De façon ultraschématique, on peut individualiser cinq grands chapitres de chirurgie de cette articulation dans cette affection :
- les sepsis ne sont pas exceptionnels, surviennent plus particulièrement sur des terrains multipathologiques (diabète, immunodépression...) et restent de pronostic réservé ;
- les fractures, surtout de l'extrémité supérieure de l'humérus, posent de délicats problèmes d'ostéosynthèse, en raison de la qualité précaire de l'os, et sont également de pronostic réservé ;
- les atteintes de la coiffe pour lesquelles, sur ce terrain, la chirurgie traditionnelle ou arthroscopique conduit à des résultats inégaux ;
- les synovites gléno-humérales qui posent le problème du bien fondé préventif de la synovectomie arthroscopique pour contrecarrer la progression de l'atteinte articulaire ;
- les solutions arthroplastiques qui, à condition d'être techniquement irréprochables, représentent un recours avantageux.

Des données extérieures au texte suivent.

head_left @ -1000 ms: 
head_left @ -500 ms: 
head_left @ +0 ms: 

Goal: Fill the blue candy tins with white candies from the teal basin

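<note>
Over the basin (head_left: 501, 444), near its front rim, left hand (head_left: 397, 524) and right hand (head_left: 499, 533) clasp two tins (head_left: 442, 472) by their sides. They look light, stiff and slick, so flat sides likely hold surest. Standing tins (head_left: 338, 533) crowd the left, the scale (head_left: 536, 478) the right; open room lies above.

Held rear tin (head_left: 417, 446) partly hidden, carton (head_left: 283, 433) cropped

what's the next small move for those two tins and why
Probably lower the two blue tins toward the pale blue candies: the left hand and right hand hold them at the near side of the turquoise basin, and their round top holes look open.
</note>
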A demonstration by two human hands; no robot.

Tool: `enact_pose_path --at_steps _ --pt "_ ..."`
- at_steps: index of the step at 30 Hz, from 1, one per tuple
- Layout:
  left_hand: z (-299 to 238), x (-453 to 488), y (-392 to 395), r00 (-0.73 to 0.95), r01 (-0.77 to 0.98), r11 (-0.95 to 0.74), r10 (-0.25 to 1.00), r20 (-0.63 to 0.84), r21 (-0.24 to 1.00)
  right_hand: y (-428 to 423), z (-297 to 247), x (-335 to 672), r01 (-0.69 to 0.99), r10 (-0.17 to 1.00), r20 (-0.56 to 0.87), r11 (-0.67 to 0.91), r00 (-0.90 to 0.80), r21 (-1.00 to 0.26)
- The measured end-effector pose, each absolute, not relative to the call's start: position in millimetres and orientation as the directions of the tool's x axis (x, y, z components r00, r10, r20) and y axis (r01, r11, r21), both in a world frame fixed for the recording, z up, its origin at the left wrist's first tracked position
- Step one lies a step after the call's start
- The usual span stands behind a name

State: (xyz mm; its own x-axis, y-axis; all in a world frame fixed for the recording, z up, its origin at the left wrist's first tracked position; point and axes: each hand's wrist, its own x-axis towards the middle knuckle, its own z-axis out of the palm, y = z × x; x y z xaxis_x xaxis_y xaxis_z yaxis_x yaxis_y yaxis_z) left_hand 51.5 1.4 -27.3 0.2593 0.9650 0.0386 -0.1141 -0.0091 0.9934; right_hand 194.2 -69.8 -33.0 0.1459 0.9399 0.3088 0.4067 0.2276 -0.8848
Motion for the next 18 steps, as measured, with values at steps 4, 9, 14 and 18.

Le triomphe de la méticulosité technique arthroplastique.
La réalisation d'une prothèse d'épaule chez un sujet porteur d'une polyarthrite rhumatoïde exige des ajustements techniques spécifiques dictés par la physionomie lésionnelle observée durant l'intervention. Ce respect de détails techniques conditionne la qualité des résultats.
Par rapport à la technique arthroplastique standard, le cadre de la polyarthrite rhumatoïde peut imposer des spécificités à toutes les étapes de l'intervention : dès la voie d'abord, il est parfois nécessaire de désinsérer prudemment le faisceau antérieur du deltoïde, que l'on s'astreindra à rattacher soigneusement lors de la fermeture ; l'état de la coiffe dicte par la suite la façon d'exposer l'articulation, car il conviendra, suivant la distribution de ses altérations (ou de ses lésions ), d'en préserver au mieux la fonction stabilisatrice, soit en réalisant sur cette coiffe des gestes de reconstruction, soit en contournant les zones de fragilité ou, au contraire, en les utilisant comme trajectoire d'exposition ; l'état du capital osseux, huméral et glénoïdien, dictera les choix d'une pièce humérale modulaire fixée ou non au ciment et l'opportunité ou non d'ancrage d'un élément glénoïdien d'arthroplastie totale ; enfin, le suivi strict d'un protocole de rééducation postopératoire personnalisé est le complément indispensable et indissociable de cette intervention arthroplastique sur ce terrain particulier.
La chirurgie scapulaire moderne, grâce à son arsenal diversifié et à ses techniques plus précises, fait à présent partie intégrante de la prise en charge des atteintes de cette articulation dans la polyarthrite rhumatoïde. Il s'agit d'une chirurgie exigeante, mais à présent beaucoup mieux codifiée, ce qui permet d'en tirer le meilleur bénéfice pour l'opéré.
D'après la conférence d'enseignement du Pr Robert H. Cofield, département de chirurgie orthopédique, Mayo Clinic, Rochester, Minnesota (Etats-Unis).